**Assigned task:**
Would you restate all the data that follows, word for word?

....................

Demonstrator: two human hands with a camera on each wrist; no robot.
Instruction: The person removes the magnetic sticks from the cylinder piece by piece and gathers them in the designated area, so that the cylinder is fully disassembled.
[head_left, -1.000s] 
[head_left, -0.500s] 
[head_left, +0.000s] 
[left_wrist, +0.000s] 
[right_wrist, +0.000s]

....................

**Solution to the exercise:**
Demonstrator: two human hands with a camera on each wrist; no robot.
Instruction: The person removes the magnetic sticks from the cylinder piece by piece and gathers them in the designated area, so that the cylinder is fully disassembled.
[head_left, -1.000s] 
[head_left, -0.500s] 
[head_left, +0.000s] 
[left_wrist, +0.000s] 
[right_wrist, +0.000s]

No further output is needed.